London Summit 2024: Artificial intelligence

Nick Ferguson, Content Editor (London)

Neudata News
Post feature

While the topic of artificial intelligence came up in most sessions at our London summit, it was often met with a weary sigh. One panellist bemoaned the “nauseating buzzword bingo around GenAI”.

The message from data buyers at the summit was clear: vendors should deploy AI with caution. “The more processed data is, the less useful it is,” said Sanne de Boer, co-head of quantitative equities at Voya IM, during a session on alt data for discretionary investors. “We like to control that ourselves.”

Indeed, Voya has already rolled out a suite of its own AI-powered portfolio managers. Its flagship AI strategy will celebrate its fourth anniversary this year and has been in development for even longer than that – over a decade, in fact.

However, the speed of development in GenAI prompted one speaker at the summit to wonder if tomorrow’s AI analysts can be developed much quicker. To test this, Chris Kantos, head of quantitative research at Alexandria Technology, has been using large language models (LLMs) to perform sentiment analysis on earnings calls.

He described his experiments in a session titled: Is ChatGPT a good stock picker? The short answer is no. “Out of the box, it’s not something I’d turn my investments over to tomorrow,” he said.
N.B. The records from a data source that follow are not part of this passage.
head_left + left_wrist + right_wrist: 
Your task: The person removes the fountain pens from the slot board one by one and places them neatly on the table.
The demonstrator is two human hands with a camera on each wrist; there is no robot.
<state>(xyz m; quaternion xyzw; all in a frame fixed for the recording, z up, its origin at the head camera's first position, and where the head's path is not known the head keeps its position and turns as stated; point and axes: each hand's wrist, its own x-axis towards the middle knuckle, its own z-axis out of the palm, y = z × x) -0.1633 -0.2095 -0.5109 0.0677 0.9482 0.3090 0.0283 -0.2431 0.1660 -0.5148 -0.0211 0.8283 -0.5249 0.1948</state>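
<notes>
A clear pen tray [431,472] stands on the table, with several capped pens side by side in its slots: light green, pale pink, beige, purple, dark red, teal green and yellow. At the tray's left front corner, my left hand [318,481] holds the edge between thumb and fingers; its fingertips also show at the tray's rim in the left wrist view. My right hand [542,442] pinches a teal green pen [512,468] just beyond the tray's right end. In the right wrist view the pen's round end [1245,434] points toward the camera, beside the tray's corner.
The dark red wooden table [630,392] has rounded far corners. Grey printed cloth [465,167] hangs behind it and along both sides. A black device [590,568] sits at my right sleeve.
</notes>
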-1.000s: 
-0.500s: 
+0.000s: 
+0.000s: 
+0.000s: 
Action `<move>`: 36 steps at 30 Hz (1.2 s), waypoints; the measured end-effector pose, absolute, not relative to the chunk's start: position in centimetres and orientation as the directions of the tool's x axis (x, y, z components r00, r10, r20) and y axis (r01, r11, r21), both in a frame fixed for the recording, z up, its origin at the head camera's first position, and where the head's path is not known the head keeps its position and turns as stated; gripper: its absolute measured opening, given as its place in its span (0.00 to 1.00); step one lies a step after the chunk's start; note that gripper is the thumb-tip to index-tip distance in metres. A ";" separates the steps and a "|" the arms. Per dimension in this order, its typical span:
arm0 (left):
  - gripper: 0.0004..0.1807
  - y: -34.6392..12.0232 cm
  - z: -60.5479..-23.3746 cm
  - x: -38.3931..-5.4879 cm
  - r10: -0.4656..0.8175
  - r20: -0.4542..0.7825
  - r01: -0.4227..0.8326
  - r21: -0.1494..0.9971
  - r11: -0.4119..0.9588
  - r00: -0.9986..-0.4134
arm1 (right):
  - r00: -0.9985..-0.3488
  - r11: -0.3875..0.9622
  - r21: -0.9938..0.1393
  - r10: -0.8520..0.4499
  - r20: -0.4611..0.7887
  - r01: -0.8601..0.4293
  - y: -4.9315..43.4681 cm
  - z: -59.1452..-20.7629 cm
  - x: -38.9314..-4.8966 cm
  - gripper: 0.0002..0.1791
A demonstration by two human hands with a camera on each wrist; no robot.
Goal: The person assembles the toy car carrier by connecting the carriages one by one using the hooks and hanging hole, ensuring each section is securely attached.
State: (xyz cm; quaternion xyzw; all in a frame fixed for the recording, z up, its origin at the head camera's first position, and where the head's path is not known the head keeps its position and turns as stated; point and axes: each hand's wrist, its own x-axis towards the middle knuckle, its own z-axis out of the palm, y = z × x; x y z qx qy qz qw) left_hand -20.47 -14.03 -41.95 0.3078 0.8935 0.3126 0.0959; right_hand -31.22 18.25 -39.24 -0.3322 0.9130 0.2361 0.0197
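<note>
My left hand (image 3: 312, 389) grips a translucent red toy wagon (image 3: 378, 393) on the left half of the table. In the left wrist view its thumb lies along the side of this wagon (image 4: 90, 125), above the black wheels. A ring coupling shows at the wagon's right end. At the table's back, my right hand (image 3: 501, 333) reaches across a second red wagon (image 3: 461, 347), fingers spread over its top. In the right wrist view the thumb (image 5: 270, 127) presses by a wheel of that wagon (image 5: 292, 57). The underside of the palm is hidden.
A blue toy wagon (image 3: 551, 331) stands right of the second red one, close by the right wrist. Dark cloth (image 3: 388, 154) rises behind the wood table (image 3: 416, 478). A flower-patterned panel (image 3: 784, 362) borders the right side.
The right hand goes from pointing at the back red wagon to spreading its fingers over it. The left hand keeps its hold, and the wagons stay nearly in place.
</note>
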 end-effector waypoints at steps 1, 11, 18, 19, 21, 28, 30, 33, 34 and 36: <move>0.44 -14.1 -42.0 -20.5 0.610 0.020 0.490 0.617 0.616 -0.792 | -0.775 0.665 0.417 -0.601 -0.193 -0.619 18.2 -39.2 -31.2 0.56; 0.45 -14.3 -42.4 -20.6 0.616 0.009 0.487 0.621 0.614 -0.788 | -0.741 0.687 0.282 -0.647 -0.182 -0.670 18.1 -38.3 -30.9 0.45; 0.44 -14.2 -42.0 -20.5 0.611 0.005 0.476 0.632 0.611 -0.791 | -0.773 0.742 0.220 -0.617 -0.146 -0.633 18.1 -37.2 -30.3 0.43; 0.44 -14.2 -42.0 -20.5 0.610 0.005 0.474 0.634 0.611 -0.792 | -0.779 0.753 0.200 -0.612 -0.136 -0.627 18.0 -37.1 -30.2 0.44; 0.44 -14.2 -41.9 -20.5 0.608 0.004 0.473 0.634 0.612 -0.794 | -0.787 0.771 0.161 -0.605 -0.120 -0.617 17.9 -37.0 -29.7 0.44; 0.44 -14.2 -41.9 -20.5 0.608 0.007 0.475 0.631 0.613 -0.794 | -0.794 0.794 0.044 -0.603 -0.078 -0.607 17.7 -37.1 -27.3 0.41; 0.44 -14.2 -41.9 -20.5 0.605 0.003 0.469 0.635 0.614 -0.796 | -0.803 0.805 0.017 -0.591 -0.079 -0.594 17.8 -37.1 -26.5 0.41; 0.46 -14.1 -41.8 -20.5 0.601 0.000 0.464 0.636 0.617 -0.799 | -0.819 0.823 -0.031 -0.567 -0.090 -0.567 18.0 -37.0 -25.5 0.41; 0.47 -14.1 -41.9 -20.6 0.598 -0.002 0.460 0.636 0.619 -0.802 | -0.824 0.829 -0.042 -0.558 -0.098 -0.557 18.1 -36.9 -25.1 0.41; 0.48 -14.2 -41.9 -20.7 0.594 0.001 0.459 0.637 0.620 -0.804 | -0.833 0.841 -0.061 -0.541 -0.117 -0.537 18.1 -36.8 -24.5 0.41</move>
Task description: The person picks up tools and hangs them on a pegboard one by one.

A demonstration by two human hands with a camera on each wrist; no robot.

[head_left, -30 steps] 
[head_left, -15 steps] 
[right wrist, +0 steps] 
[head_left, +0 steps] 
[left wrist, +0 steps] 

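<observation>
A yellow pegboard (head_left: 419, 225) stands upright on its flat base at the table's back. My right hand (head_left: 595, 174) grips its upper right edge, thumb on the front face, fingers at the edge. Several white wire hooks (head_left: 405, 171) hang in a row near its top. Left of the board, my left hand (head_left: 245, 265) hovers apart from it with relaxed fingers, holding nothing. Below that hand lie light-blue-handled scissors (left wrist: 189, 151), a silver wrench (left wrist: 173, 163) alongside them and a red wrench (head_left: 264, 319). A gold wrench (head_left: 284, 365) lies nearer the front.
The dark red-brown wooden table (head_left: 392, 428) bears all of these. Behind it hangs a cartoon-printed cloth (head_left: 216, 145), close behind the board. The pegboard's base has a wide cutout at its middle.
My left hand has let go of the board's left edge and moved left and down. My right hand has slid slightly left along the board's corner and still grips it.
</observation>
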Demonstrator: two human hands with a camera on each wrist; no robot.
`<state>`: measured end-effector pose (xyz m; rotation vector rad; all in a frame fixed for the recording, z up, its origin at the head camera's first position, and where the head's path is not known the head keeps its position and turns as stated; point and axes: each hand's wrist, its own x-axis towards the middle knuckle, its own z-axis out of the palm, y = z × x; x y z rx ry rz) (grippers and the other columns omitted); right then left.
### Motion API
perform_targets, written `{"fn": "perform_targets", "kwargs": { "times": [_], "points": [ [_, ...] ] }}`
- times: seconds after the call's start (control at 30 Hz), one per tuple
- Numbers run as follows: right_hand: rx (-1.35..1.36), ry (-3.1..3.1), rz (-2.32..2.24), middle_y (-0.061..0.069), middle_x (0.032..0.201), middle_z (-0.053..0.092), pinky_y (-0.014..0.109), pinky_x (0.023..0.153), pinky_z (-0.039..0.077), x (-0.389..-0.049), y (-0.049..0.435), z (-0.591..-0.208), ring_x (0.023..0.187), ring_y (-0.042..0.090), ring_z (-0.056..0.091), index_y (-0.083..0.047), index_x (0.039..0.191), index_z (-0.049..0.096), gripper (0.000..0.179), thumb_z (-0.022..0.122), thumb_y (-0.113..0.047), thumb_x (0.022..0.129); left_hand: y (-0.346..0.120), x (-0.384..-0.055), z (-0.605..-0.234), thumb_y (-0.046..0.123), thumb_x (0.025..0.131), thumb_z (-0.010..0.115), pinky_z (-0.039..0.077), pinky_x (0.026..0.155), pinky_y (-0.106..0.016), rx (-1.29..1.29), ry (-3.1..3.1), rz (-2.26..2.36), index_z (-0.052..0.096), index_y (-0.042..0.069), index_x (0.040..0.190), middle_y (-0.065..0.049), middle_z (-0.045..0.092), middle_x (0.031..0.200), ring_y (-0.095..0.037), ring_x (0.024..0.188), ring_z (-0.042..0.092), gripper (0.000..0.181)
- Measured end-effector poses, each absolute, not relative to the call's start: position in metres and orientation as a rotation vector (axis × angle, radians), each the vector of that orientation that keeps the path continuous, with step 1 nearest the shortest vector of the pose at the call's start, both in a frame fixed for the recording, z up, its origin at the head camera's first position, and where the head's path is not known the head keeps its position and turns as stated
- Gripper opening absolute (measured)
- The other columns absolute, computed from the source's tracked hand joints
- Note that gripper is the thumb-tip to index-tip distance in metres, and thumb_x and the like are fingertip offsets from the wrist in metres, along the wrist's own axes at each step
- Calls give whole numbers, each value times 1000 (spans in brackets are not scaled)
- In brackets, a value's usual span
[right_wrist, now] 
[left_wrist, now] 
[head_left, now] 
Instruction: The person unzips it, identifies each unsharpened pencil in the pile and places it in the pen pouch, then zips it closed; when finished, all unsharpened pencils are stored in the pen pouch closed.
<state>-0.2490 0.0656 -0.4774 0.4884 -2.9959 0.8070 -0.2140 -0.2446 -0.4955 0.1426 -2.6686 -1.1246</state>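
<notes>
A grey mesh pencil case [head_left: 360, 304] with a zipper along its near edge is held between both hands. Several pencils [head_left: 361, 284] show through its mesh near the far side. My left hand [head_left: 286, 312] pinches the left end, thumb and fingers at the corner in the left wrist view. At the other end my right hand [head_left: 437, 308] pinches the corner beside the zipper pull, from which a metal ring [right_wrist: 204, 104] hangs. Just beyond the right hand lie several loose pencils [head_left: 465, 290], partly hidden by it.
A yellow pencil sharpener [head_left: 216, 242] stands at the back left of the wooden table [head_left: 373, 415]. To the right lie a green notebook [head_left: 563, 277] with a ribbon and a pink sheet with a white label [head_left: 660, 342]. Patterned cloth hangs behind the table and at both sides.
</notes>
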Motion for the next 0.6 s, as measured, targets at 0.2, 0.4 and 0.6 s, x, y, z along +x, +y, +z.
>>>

A more nuanced answer is… not yet. Backtested on S&P 500 stocks, ChatGPT out-performed generic natural-language processing (NLP) techniques such as sentiment dictionaries and transformers, but was comfortably out-matched by Alexandria’s own machine-learning ensemble model.

Even so, Kantos sees potential in fine-tuning LLMs with some specialist training to help them do a better job of analysing earnings reports. “I’m excited about the opportunity ahead,” he said.

The bar is high for using GenAI to produce investment insights, but several investors said they use machine learning heavily in upstream processes such as tagging and cleaning raw data and summarising content.

Whether it makes sense to build such AI solutions in-house was the topic of another session.

“You need to ask whether the process is core to how you make money?” said Alberto Lopez Rueda, a former data scientist at JP Morgan. “If it’s your secret sauce, you’ll want to keep it close to your chest.”

Another consideration is how generic the need is. For a use case with a big addressable market, there’s a good chance that your in-house solution won’t have much longevity.

“Someone will probably come along and build a better solution within six months,” said Lopez.

Failing that, the pace of change means that in-house solutions can either have high maintenance costs to stay current or can quickly become outdated.

Investment firms need to carefully weigh all these considerations before deciding to build their own AI solutions. In many cases, it may make sense to buy.

Buzzwords aside, GenAI and other advanced machine-learning techniques are set to continue shaping the alt data landscape.